> **Activity**: Below are the records; reproduce all of them exactly but without any images.

(Records excerpted from a collection)
- Opening Delimiter -
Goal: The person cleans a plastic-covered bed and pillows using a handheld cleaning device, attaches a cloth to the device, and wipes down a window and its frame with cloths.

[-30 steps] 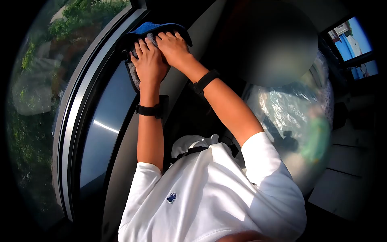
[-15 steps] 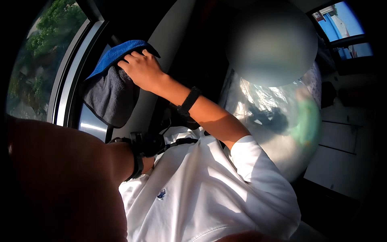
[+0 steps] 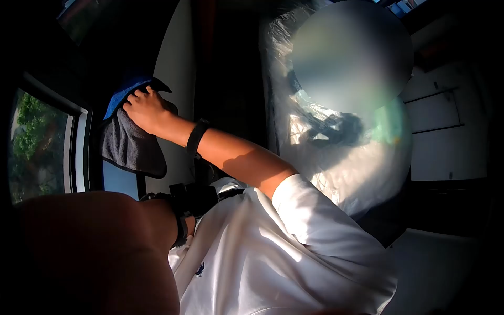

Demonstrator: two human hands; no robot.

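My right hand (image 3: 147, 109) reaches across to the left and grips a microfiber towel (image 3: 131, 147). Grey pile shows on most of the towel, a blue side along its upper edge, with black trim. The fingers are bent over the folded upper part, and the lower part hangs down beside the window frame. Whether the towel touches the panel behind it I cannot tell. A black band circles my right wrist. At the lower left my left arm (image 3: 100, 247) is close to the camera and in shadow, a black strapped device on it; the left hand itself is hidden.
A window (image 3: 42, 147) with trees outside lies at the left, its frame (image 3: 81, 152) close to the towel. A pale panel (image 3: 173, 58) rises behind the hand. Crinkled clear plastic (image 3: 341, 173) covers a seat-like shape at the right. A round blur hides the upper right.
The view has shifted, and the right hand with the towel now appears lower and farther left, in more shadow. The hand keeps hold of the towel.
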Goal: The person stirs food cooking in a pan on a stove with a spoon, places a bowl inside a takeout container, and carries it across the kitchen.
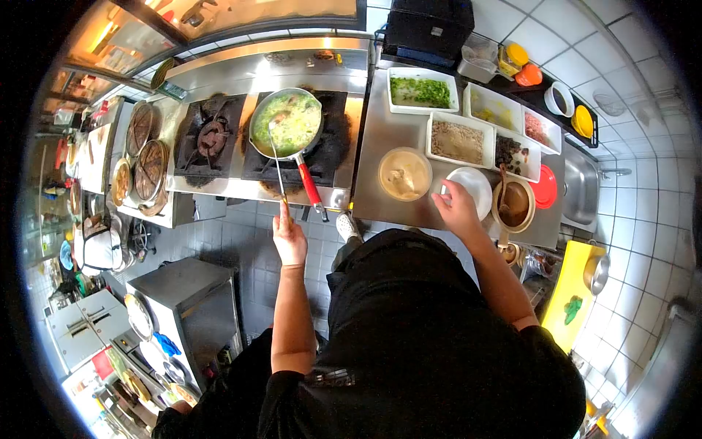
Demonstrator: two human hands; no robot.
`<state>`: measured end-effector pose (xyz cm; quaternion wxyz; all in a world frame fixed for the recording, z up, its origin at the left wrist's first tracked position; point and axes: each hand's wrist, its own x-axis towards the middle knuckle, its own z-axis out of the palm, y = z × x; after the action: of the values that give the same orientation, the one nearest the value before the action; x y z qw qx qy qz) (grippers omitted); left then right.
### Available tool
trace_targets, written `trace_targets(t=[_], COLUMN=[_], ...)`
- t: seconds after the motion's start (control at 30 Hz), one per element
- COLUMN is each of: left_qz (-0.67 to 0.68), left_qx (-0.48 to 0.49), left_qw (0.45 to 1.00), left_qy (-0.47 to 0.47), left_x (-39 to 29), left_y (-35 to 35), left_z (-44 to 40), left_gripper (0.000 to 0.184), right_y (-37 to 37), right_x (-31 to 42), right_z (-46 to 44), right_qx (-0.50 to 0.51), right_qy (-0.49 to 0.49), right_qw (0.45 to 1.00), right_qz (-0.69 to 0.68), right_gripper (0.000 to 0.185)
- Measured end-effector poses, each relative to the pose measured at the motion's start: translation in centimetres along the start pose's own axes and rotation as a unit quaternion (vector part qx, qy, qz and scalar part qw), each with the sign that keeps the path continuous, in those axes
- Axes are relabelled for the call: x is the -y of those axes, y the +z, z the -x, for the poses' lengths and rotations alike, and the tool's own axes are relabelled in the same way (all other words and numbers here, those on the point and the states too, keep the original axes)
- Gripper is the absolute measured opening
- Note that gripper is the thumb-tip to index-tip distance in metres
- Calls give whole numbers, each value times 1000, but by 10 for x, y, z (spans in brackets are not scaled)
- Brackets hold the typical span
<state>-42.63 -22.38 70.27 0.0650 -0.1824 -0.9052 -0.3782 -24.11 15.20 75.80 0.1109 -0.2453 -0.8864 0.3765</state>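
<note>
My left hand [289,238] is closed around the end of a long thin-handled ladle [278,172]. The ladle's head dips into a saucepan [319,121] of yellow-green soup with bits in it, which sits on the right burner. The pan's red handle [309,184] points toward me, just right of the ladle. My right hand [459,208] is at the left rim of a white bowl [474,189] on the steel counter, thumb and fingers pinched about that rim. Beside it stand a round tub of beige liquid [404,174] and a brown pot with a wooden spoon [517,206].
White trays of chopped greens [420,91], minced meat [459,142] and dark pieces [515,155] line the counter's back. A red lid [543,187] lies near the sink [581,186]. The left burner [211,137] bears no pan. Another person's dark-clothed leg seems visible below left.
</note>
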Motion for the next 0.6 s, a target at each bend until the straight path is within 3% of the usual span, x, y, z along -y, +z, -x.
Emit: trace_targets(t=[0.1,0.2,0.23,0.3,0.37,0.4,0.43,0.5,0.6], left_qz=[-5,32,149,373,467,513,544,607,588], left_qx=[39,16,23,38,30,28,60,63,117], left_qw=[999,999,987,912,866,827,813,776,797], left_qy=[21,-1,-56,-168,-177,-229,-199,-162,-73], left_x=[17,2,-11,-45,-91,-100,-95,-104,-123], left_y=[7,-3,-10,-32,-58,-67,-74,-87,-106], left_z=[0,-8,-12,-18,-35,-43,-49,-56,-66], left_gripper=[74,67,66,64,64,54,42,34,39], right_y=[11,23,27,19,23,36,42,40,54], right_x=[-10,-20,-21,6,5,-11,-14,-12,-10], right_z=[-8,-13,-16,-26,-33,-35,-37,-41,-47], right_qx=[30,29,20,68,99,107,116,138,127], right_qy=[16,27,25,168,255,271,286,283,295], right_qw=[999,999,999,981,949,933,913,899,856], right_qz=[21,21,18,-63,-158,-213,-268,-303,-406], right_gripper=[48,51,52,50,47,46,45,42,39])
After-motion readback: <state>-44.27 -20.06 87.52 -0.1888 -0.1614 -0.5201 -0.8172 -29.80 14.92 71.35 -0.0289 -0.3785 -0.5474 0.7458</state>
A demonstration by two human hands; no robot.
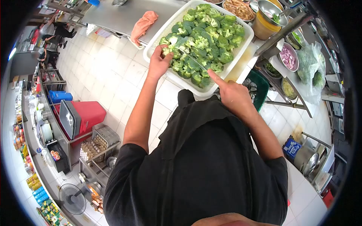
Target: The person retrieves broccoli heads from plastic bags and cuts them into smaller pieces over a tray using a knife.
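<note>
Broccoli florets fill a white tray at the table's edge. My left hand is at the tray's left side, its fingers and thumb closed around a piece of broccoli. My right hand is at the near right edge of the tray, closed round a knife handle that the hand mostly hides, with the index finger stretched along it. The thin knife blade slants up and left over the florets, its far end close to my left hand.
An orange cloth lies on the metal table left of the tray. At right are stacked bowls, a bowl of chopped purple onion, a plastic bag and a green bin. People stand far left.
</note>
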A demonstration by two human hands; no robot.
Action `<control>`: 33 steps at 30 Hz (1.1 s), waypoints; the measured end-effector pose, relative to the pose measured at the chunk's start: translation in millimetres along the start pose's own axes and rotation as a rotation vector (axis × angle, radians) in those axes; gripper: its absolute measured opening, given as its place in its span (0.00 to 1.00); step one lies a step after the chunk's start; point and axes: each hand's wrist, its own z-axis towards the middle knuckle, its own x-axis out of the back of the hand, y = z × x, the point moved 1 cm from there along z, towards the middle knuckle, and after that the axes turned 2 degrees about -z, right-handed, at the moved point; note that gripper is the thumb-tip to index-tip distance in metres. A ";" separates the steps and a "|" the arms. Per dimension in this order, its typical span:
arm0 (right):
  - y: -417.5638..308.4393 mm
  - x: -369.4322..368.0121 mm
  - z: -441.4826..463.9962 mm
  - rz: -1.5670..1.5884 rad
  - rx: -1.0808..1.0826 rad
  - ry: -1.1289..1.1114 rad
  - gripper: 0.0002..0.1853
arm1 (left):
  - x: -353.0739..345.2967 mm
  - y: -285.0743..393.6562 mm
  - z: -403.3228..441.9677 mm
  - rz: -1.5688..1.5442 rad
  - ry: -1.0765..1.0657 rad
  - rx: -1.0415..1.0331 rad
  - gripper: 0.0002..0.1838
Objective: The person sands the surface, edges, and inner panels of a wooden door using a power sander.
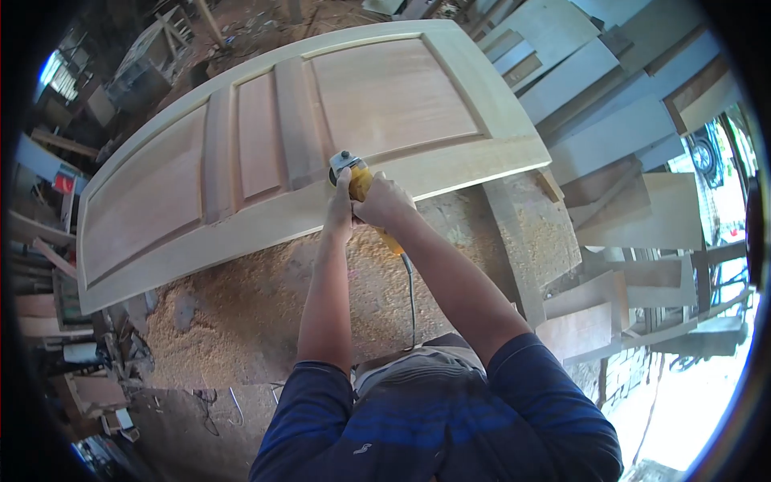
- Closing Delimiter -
> **Written response**:
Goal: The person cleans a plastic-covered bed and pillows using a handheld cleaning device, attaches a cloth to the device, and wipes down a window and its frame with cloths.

[-30 steps] 
[-15 steps] 
[+0 steps] 

Demonstrator: two human hands; no robot.

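My right hand (image 3: 147, 109) reaches across to the left and grips a microfiber towel (image 3: 131, 147). Grey pile shows on most of the towel, a blue side along its upper edge, with black trim. The fingers are bent over the folded upper part, and the lower part hangs down beside the window frame. Whether the towel touches the panel behind it I cannot tell. A black band circles my right wrist. At the lower left my left arm (image 3: 100, 247) is close to the camera and in shadow, a black strapped device on it; the left hand itself is hidden.
A window (image 3: 42, 147) with trees outside lies at the left, its frame (image 3: 81, 152) close to the towel. A pale panel (image 3: 173, 58) rises behind the hand. Crinkled clear plastic (image 3: 341, 173) covers a seat-like shape at the right. A round blur hides the upper right.
The view has shifted, and the right hand with the towel now appears lower and farther left, in more shadow. The hand keeps hold of the towel.
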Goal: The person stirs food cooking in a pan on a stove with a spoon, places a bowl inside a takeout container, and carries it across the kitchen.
Demonstrator: two human hands; no robot.
`<state>`: measured end-effector pose (xyz cm; quaternion wxyz; all in a world frame fixed for the recording, z up, its origin at the left wrist's first tracked position; point and axes: each hand's wrist, its own x-axis towards the middle knuckle, its own z-axis out of the palm, y = z × x; after the action: of the values that give the same orientation, the one nearest the value before the action; x y z qw qx qy qz) (grippers omitted); left then right.
### Available tool
trace_targets, written `trace_targets(t=[_], COLUMN=[_], ...)`
- t: seconds after the motion's start (control at 30 Hz), one per element
- COLUMN is each of: left_qz (-0.67 to 0.68), left_qx (-0.48 to 0.49), left_qw (0.45 to 1.00), left_qy (-0.47 to 0.47), left_x (-39 to 29), left_y (-35 to 35), left_z (-44 to 40), left_gripper (0.000 to 0.184), right_y (-37 to 37), right_x (-31 to 42), right_z (-46 to 44), right_qx (-0.50 to 0.51), right_qy (-0.49 to 0.49), right_qw (0.45 to 1.00), right_qz (-0.69 to 0.68), right_gripper (0.000 to 0.185)
- Measured end-effector poses, each relative to the pose measured at the motion's start: translation in centimetres along the start pose's own axes and rotation as a unit quaternion (vector part qx, qy, qz and scalar part qw), each with the sign that keeps the path continuous, in those axes
- Axes are relabelled for the call: x is the -y of those axes, y the +z, z the -x, for the poses' lengths and rotations alike, and the tool's own axes are relabelled in the same way (all other words and numbers here, those on the point and the states too, keep the original axes)
- Gripper is the absolute measured opening
- Note that gripper is the thumb-tip to index-tip distance in metres
- Calls give whole numbers, each value times 1000, but by 10 for x, y, z (spans in brackets are not scaled)
- Brackets hold the typical span
<state>-42.63 -22.38 70.27 0.0650 -0.1824 -0.9052 -0.3782 -24.11 15.20 75.80 0.1109 -0.2453 -0.8864 0.3765</state>
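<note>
My left hand [289,238] is closed around the end of a long thin-handled ladle [278,172]. The ladle's head dips into a saucepan [319,121] of yellow-green soup with bits in it, which sits on the right burner. The pan's red handle [309,184] points toward me, just right of the ladle. My right hand [459,208] is at the left rim of a white bowl [474,189] on the steel counter, thumb and fingers pinched about that rim. Beside it stand a round tub of beige liquid [404,174] and a brown pot with a wooden spoon [517,206].
White trays of chopped greens [420,91], minced meat [459,142] and dark pieces [515,155] line the counter's back. A red lid [543,187] lies near the sink [581,186]. The left burner [211,137] bears no pan. Another person's dark-clothed leg seems visible below left.
</note>
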Motion for the next 0.6 s, a target at each bend until the straight path is within 3% of the usual span, x, y, z along -y, +z, -x.
Emit: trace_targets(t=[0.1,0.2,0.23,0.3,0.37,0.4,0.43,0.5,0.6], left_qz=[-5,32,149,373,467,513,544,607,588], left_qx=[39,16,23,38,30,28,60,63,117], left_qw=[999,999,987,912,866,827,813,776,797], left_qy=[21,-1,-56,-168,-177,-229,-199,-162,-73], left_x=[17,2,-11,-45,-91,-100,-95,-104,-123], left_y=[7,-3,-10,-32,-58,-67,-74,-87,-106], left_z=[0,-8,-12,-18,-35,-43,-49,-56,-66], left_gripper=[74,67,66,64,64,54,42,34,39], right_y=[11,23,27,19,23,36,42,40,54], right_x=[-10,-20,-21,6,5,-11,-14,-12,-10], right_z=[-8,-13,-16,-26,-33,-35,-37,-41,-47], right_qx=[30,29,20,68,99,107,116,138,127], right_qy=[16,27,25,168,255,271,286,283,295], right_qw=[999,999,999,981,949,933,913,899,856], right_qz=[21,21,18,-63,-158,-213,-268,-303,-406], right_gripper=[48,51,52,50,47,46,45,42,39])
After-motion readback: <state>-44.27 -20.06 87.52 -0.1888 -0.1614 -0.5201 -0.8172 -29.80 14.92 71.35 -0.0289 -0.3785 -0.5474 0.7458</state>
A demonstration by two human hands; no robot.
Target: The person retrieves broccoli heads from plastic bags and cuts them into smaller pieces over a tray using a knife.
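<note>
Broccoli florets fill a white tray at the table's edge. My left hand is at the tray's left side, its fingers and thumb closed around a piece of broccoli. My right hand is at the near right edge of the tray, closed round a knife handle that the hand mostly hides, with the index finger stretched along it. The thin knife blade slants up and left over the florets, its far end close to my left hand.
An orange cloth lies on the metal table left of the tray. At right are stacked bowls, a bowl of chopped purple onion, a plastic bag and a green bin. People stand far left.
</note>
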A demonstration by two human hands; no robot.
Action `<control>`: 33 steps at 30 Hz (1.1 s), waypoints; the measured end-effector pose, relative to the pose measured at the chunk's start: translation in millimetres along the start pose's own axes and rotation as a rotation vector (axis × angle, radians) in those axes; gripper: its absolute measured opening, given as its place in its span (0.00 to 1.00); step one lies a step after the chunk's start; point and axes: each hand's wrist, its own z-axis towards the middle knuckle, its own x-axis out of the back of the hand, y = z × x, the point moved 1 cm from there along z, towards the middle knuckle, and after that the axes turned 2 degrees about -z, right-handed, at the moved point; note that gripper is the thumb-tip to index-tip distance in metres. A ";" separates the steps and a "|" the arms. Per dimension in this order, its typical span:
arm0 (right):
  - y: -417.5638..308.4393 mm
  - x: -369.4322..368.0121 mm
  - z: -441.4826..463.9962 mm
  - rz: -1.5670..1.5884 rad
  - rx: -1.0808..1.0826 rad
  - ry: -1.1289..1.1114 rad
  - gripper: 0.0002..0.1853
arm1 (left):
  - x: -353.0739..345.2967 mm
  - y: -285.0743..393.6562 mm
  - z: -403.3228..441.9677 mm
  - rz: -1.5688..1.5442 rad
  - ry: -1.0765..1.0657 rad
  - rx: -1.0415..1.0331 rad
  - gripper: 0.0002..0.1838
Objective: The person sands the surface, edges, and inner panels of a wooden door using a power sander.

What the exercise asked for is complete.